### YOUR GOAL
Pictures within the data are to be left out; everything else must be reproduced exactly.

### INFORMATION SUPPLIED
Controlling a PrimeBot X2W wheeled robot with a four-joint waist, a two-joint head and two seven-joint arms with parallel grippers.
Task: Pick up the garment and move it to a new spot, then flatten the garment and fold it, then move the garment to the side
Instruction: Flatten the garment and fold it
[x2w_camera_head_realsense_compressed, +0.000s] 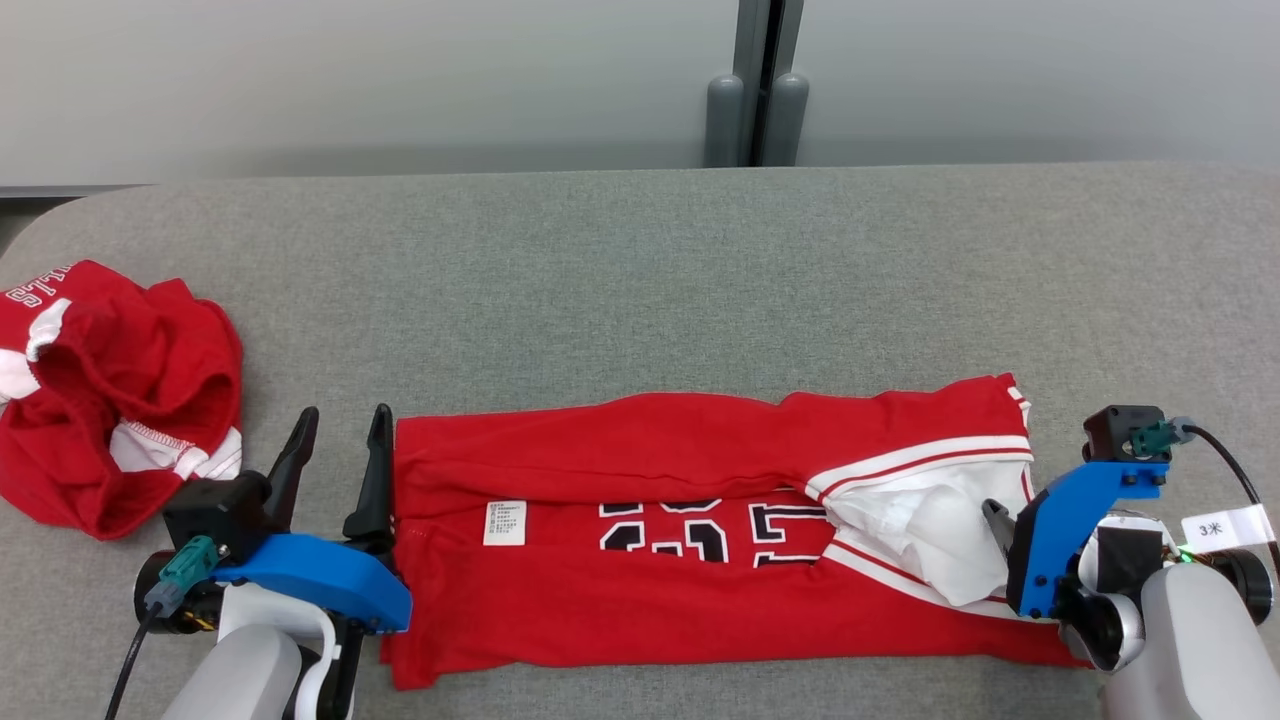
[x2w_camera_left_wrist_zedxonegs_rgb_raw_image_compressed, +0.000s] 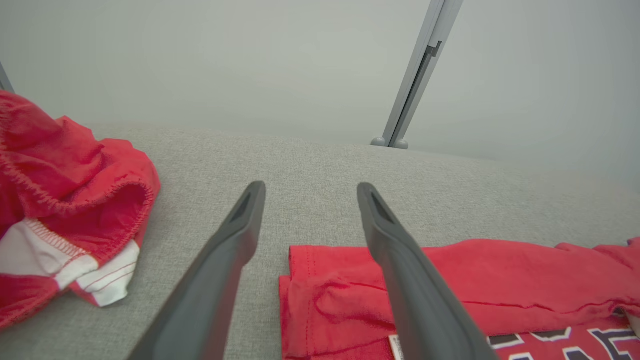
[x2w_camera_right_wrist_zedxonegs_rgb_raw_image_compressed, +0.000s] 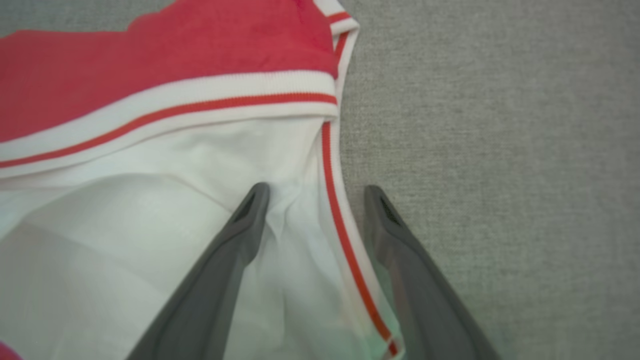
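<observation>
The left gripper (x2w_camera_head_realsense_compressed: 345, 415) has its fingers spread apart, with bare grey table covering (x2w_camera_head_realsense_compressed: 640, 270) between them. One finger lies along the hem edge of the folded red garment (x2w_camera_head_realsense_compressed: 700, 600), which stretches flat from that finger toward the right gripper (x2w_camera_right_wrist_zedxonegs_rgb_raw_image_compressed: 316, 194). On the left gripper's other side, apart from it, sits a crumpled red-and-white cloth heap (x2w_camera_head_realsense_compressed: 110, 400). The right gripper is spread too, closed on nothing, and straddles the garment's white, red-striped trim. One finger is over the white lining, the other over bare covering. Beyond the table's far edge stands a grey post (x2w_camera_head_realsense_compressed: 755, 110).
</observation>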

### RESPONSE BELOW
Controlling a PrimeBot X2W wheeled robot with a four-joint waist, a two-joint head and two seven-joint arms with parallel grippers.
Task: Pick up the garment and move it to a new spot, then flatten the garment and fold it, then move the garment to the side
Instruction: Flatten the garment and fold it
[x2w_camera_head_realsense_compressed, +0.000s] 
[x2w_camera_left_wrist_zedxonegs_rgb_raw_image_compressed, +0.000s] 
[x2w_camera_right_wrist_zedxonegs_rgb_raw_image_compressed, +0.000s] 
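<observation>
The left gripper (x2w_camera_head_realsense_compressed: 345, 415) has its fingers spread apart, with bare grey table covering (x2w_camera_head_realsense_compressed: 640, 270) between them. One finger lies along the hem edge of the folded red garment (x2w_camera_head_realsense_compressed: 700, 600), which stretches flat from that finger toward the right gripper (x2w_camera_right_wrist_zedxonegs_rgb_raw_image_compressed: 316, 194). On the left gripper's other side, apart from it, sits a crumpled red-and-white cloth heap (x2w_camera_head_realsense_compressed: 110, 400). The right gripper is spread too, closed on nothing, and straddles the garment's white, red-striped trim. One finger is over the white lining, the other over bare covering. Beyond the table's far edge stands a grey post (x2w_camera_head_realsense_compressed: 755, 110).
</observation>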

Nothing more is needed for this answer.